### The task
Leave out the images; return the rest of the data exactly.

++++ Data section ++++

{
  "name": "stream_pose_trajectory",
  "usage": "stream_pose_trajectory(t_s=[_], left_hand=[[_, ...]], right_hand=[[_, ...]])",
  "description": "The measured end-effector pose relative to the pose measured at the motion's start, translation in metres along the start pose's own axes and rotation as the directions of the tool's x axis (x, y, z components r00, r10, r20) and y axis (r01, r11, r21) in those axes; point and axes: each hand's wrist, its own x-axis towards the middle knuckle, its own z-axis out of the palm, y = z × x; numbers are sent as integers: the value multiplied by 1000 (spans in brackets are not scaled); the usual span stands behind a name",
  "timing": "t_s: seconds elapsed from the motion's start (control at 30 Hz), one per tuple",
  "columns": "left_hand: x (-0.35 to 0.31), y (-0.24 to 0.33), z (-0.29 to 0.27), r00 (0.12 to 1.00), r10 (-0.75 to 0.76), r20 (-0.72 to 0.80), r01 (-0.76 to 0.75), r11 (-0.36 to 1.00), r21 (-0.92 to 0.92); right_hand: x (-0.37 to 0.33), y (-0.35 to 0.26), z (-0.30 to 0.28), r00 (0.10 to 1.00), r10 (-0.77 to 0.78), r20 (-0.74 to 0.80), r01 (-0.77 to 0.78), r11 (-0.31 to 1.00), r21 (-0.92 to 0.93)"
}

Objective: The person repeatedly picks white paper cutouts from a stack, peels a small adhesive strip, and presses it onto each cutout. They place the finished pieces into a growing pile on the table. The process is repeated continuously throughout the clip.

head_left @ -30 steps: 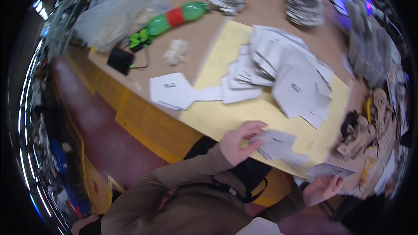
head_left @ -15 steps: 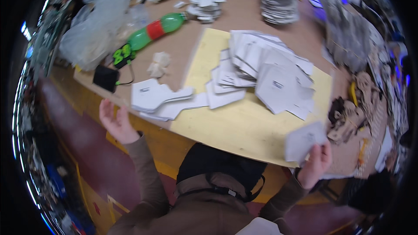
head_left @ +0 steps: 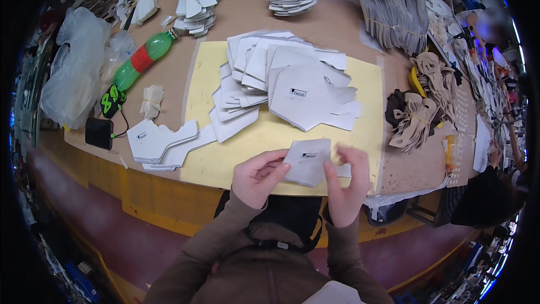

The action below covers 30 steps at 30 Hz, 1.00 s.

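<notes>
A brown-covered surface (head_left: 239,3) bears a yellow sheet (head_left: 222,163). Towards twelve o'clock, white printed cutouts (head_left: 298,104) lie fanned, probably for easy lifting. At six, the left hand (head_left: 257,179) pinches, and the right hand (head_left: 347,186), its fingers' grip unclear, flanks a single cutout (head_left: 307,168), print upward, seemingly for viewing.

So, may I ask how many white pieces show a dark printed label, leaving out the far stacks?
3: the held piece in the left hand, the top piece on the fanned pile, and another piece by the table's front left edge. Others may be hidden.
</notes>
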Motion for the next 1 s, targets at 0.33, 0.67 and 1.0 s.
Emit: stream_pose_trajectory(t_s=[0.33,0.67,1.0], left_hand=[[6,31,14,889,352,291,-448,798,402],[6,28,6,775,465,428,-632,564,531],[6,28,-6,704,515,489,-705,427,566]], right_hand=[[-9,-8,5,967,92,238,-201,852,484],[-11,-2,-2,957,93,274,-243,775,583],[-15,-9,3,943,136,305,-286,800,528]])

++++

### Answer box
{
  "name": "stream_pose_trajectory",
  "usage": "stream_pose_trajectory(t_s=[_], left_hand=[[_, ...]], right_hand=[[_, ...]])",
  "description": "The measured end-effector pose relative to the pose measured at the motion's start, translation in metres along the start pose's own axes and rotation as the directions of the tool's x axis (x, y, z components r00, r10, r20) and y axis (r01, r11, r21) in those axes; point and axes: each hand's wrist, its own x-axis towards the middle knuckle, its own z-axis out of the palm, y = z × x; numbers are sent as integers: the value multiplied by 1000 (spans in brackets are not scaled); the usual span stands behind a name",
  "timing": "t_s: seconds elapsed from the motion's start (control at 30 Hz), one per tuple",
  "columns": "left_hand: x (-0.35 to 0.31), y (-0.24 to 0.33), z (-0.29 to 0.27), r00 (0.12 to 1.00), r10 (-0.75 to 0.76), r20 (-0.72 to 0.80), r01 (-0.76 to 0.75), r11 (-0.36 to 1.00), r21 (-0.92 to 0.92); right_hand: x (-0.37 to 0.33), y (-0.35 to 0.26), z (-0.30 to 0.28), r00 (0.10 to 1.00), r10 (-0.77 to 0.78), r20 (-0.74 to 0.80), r01 (-0.77 to 0.78), r11 (-0.31 to 1.00), r21 (-0.92 to 0.93)"
}

Objective: The person repeatedly picks white paper cutouts from a stack, peels a small adhesive strip, and presses it onto each cutout. They place the finished pieces into a growing pile on the table. The process is repeated continuously throughout the clip.

head_left @ -30 steps: 
head_left @ -15 steps: 
head_left @ +0 steps: 

The action below covers 30 steps at 30 Hz, 1.00 s.

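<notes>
A brown-covered surface (head_left: 239,3) bears a yellow sheet (head_left: 222,163). Towards twelve o'clock, white printed cutouts (head_left: 298,104) lie fanned, probably for easy lifting. At six, the left hand (head_left: 257,179) pinches, and the right hand (head_left: 347,186), its fingers' grip unclear, flanks a single cutout (head_left: 307,168), print upward, seemingly for viewing.

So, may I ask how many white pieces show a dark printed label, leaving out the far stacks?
3: the held piece in the left hand, the top piece on the fanned pile, and another piece by the table's front left edge. Others may be hidden.
</notes>
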Motion for the next 1 s, targets at 0.33, 0.67 and 1.0 s.
Emit: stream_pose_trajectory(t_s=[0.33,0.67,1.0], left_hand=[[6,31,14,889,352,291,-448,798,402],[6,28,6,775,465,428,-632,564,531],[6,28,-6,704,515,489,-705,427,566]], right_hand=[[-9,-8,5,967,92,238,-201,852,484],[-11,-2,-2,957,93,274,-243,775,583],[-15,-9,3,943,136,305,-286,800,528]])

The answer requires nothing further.